Zu den zahlreichen Anthologien mit Bodensee-Literatur hat diesen Sommer der Insel-Verlag seine Sammlung «Geschichten vom Bodensee» hinzugefügt. Auf über 200 Seiten begegnet man altbekannten Texten von Emanuel von Bodman, Annette von Droste-Hülshoff, Ludwig Finckh, Hermann Hesse, Norbert Jacques, Dino Larese («Lob des Bodensees»), Jacob Picard, René Schickele, Gustav Schwab und andern. Der Herausgeber, Johannes Winter, scheute sich nicht, auch Romanauszüge nachzudrucken – so von Beat Brechbühl, Horst W. Geissler und Ulrike Längle (aus: «Der Untergang der Romanshorn»).

Die mehrheitlich rückwärts gewandten Erzählungen, Betrachtungen und wenigen Gedichte umspannen somit einen Zeitraum von rund 200 Jahren.

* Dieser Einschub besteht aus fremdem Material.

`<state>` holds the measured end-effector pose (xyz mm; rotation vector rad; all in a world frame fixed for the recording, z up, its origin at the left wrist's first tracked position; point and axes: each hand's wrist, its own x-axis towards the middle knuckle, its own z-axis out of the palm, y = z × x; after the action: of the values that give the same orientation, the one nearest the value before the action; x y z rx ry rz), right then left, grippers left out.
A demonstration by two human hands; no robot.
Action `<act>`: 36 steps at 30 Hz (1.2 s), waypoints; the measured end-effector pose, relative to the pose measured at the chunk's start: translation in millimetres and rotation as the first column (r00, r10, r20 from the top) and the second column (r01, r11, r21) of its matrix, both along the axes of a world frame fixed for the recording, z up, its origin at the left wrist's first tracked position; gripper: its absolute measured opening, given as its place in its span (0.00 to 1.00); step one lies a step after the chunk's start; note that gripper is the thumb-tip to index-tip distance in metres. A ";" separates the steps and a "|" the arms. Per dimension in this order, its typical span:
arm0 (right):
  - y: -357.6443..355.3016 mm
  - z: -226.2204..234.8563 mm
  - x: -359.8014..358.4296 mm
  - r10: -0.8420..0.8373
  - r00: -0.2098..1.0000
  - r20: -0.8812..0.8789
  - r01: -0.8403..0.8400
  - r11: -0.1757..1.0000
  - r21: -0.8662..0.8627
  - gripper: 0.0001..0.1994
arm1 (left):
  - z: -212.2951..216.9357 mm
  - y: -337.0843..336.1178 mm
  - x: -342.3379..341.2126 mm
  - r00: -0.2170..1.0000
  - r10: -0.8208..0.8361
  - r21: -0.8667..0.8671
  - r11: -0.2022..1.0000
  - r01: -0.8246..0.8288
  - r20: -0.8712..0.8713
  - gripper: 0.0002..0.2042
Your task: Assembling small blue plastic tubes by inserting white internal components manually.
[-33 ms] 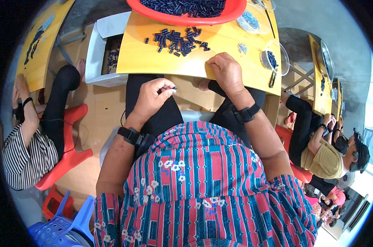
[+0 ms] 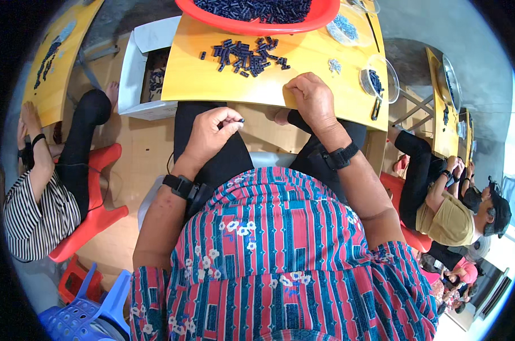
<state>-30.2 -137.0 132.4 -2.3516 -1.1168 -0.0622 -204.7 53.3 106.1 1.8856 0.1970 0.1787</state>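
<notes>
Two bare hands work at the near edge of the worktop (image 2: 189, 77). The left hand (image 2: 211, 135), nearly closed, pinches a small dark piece (image 2: 241, 120) between thumb and forefinger, just off that edge above the lap; so slight a part probably allows only a fingertip grip, and its end is left exposed. The right hand (image 2: 311, 102) hangs over the near edge with thumb and fingertips drawn together; whether anything is between them, I cannot tell.

Dark-blue connector-like pieces (image 2: 243, 57) lie loose towards the far edge, presumably spread for easy picking. Behind them, overhanging the far edge, a red basin (image 2: 257, 29) keeps the bulk of similar pieces inside its raised rim. Near the right edge, a clear cup (image 2: 391, 77) separates more dark pieces from a small heap of clear bits (image 2: 335, 66), which lies uncontained, perhaps for quick reach.
</notes>
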 end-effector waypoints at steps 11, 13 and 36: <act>2.3 -3.9 -6.7 0.069 0.948 -0.310 0.015 0.965 0.260 0.10 | -7.1 -2.3 0.7 0.997 0.046 -0.242 0.968 -0.060 -0.063 0.04; 5.7 -3.2 -12.8 0.096 0.825 -0.557 0.110 0.939 0.325 0.10 | -5.8 -3.8 -0.4 0.997 0.041 -0.328 0.943 -0.059 -0.063 0.05; 26.9 36.0 -53.4 0.473 0.255 -0.843 0.177 0.834 0.522 0.10 | 23.3 -15.2 -6.1 1.000 0.001 -0.553 0.833 -0.002 -0.002 0.05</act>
<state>-83.6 -110.1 168.5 -1.2315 -0.5121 0.9455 -210.7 38.0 129.4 1.3026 0.2237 0.1055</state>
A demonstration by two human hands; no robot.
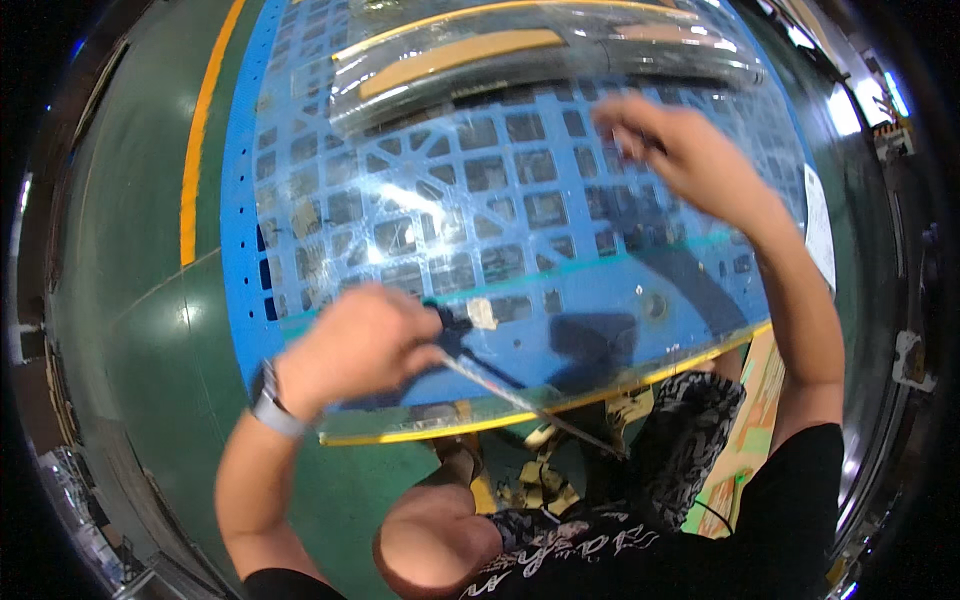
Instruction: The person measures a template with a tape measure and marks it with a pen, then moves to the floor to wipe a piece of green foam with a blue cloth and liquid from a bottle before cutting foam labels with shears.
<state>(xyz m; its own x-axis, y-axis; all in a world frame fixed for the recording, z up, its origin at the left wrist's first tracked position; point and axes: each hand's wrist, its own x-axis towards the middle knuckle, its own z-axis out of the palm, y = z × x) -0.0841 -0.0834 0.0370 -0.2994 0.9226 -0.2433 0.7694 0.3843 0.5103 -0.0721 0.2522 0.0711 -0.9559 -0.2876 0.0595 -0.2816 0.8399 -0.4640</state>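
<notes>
Left hand [365, 345] at lower left of centre, blurred fingers pinched on a thin greyish-white strip [492, 386] slanting toward bottom centre, right hand [680, 145] at upper right, fingers curled, whether clamped on anything cannot be told, above a blue pierced table [243, 190]

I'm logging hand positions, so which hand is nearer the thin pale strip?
Left. The left hand appears to pinch the upper end of the thin strip; the right hand is well away, over the far right of the blue table.
</notes>
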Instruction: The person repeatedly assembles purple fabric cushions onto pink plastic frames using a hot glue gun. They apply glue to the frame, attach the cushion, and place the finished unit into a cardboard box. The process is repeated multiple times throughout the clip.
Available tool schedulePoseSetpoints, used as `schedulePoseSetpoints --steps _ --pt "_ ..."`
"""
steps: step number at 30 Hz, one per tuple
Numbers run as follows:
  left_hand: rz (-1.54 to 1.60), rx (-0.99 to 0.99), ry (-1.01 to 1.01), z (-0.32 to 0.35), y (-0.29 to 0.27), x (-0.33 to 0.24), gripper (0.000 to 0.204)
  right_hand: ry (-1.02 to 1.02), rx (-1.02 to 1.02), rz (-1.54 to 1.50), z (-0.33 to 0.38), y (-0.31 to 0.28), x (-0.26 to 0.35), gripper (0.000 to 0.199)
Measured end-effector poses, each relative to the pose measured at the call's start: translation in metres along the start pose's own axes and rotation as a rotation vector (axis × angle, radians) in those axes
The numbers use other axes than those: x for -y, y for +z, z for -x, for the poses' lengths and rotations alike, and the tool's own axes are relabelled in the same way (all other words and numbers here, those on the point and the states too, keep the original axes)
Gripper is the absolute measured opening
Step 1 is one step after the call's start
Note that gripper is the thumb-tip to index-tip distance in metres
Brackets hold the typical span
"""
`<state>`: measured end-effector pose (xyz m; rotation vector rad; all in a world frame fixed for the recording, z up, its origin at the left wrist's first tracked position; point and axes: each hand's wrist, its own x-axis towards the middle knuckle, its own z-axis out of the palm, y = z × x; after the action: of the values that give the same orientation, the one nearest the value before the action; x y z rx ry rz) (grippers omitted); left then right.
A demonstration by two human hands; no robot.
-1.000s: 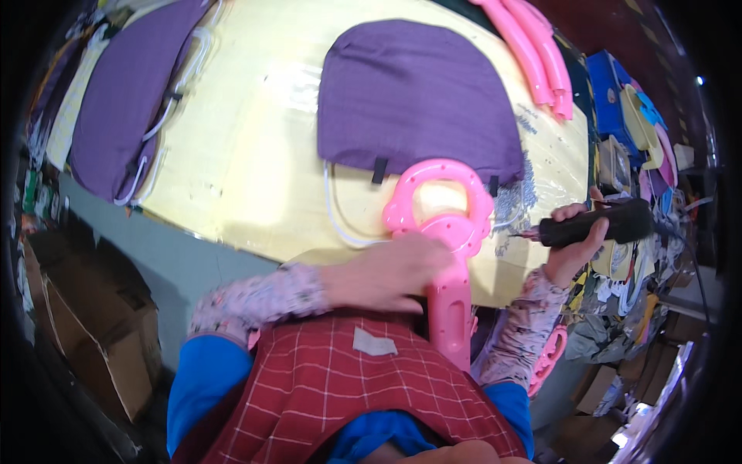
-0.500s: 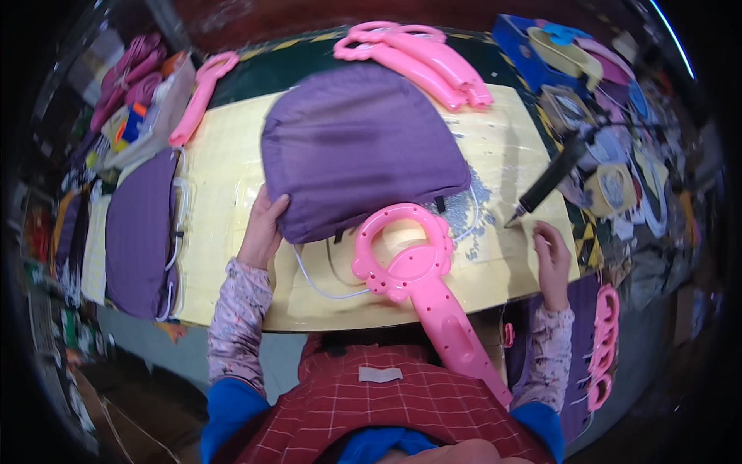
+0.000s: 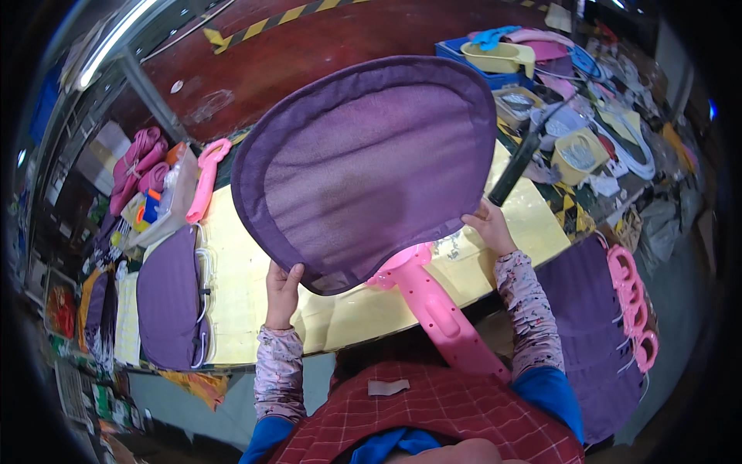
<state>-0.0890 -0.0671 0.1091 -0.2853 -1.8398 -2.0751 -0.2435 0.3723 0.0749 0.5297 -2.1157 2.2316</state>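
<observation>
A purple fabric canopy [image 3: 371, 170] is raised above the worktable, its broad face spread toward me. My left hand [image 3: 284, 292] grips its lower left edge, thumb on the cloth. At the lower right edge, my right hand [image 3: 491, 228] pinches the hem. Below the canopy, a pink plastic handle piece [image 3: 444, 313] slants from the table toward my lap; its ring end is mostly hidden behind the cloth. A black hanging screwdriver [image 3: 516, 158] stands just beyond my right hand.
The yellow-topped table [image 3: 236, 309] bears a stack of purple canopies [image 3: 170, 301] at left. Another pink handle [image 3: 205, 179] lies behind it, by a bin [image 3: 174, 193] of parts. Purple canopies with pink handles [image 3: 595, 325] hang at right. Trays and plastic parts [image 3: 576, 151] crowd the far right.
The canopy has been lifted off the table and tilted up toward me. My right hand has moved from beside the screwdriver to the canopy's edge. The view has tipped upward.
</observation>
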Motion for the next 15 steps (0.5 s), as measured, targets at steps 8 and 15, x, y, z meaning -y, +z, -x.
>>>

Zur inhaltlichen Vielfalt ergibt sich sozusagen von selbst auch eine Entwicklungsgeschichte der Schreibstile – bei Finckh steht in jeder Zeile ein Adjektiv. Dennoch findet der Leser auch Überraschendes in diesem unterhaltsamen Lesebuch.

So etwa in Lisa della Casas «Der Kopfsprung in den See» (1993) oder in Bruno Epples «Der Schatten des Hus» (1991), den er auch im heutigen Konstanz als allgegenwärtig verspürt. Denn: «Für den Dichter ist nichts vergangen, er ist sich der Grausamkeiten früherer Zeiten bewusst.»

Auch aus Zeitungen und Zeitschriften schöpft der Herausgeber, und so kommt denn der Uttwiler Innenarchitekt und Möbelfabrikant Nic Schubert (1906 – 2001) nochmals zu unverhoffter Ehre mit seinem «Uttwil – das Dörfchen der Dichter und Maler». Der Artikel war 1957 in den Bodenseeheften erschienen und in überarbeiteter Form 1986 und 1991 in der Edition Frohsinn Uttwil. Aus dem Dörfchen war schliesslich längst ein stattliches Dorf geworden. Aber es gibt keinen Anthologisten, der sein Heil (sprich: ansprechende Verkaufszahlen) nicht in der Bodenseeidylle zu finden meint, wozu halt Diminutive gehören.

Immerhin gibt es Autoren, die auf die traditionelle Schönfärberei verzichten. So etwa die Steckbornerin Marianne Ulrich mit ihrem originellen «Süsswasserfische» und Hanspeter Wieland aus Salem mit seiner Südlandfahrt «Kurgäscht, Epfel und Dornjeh».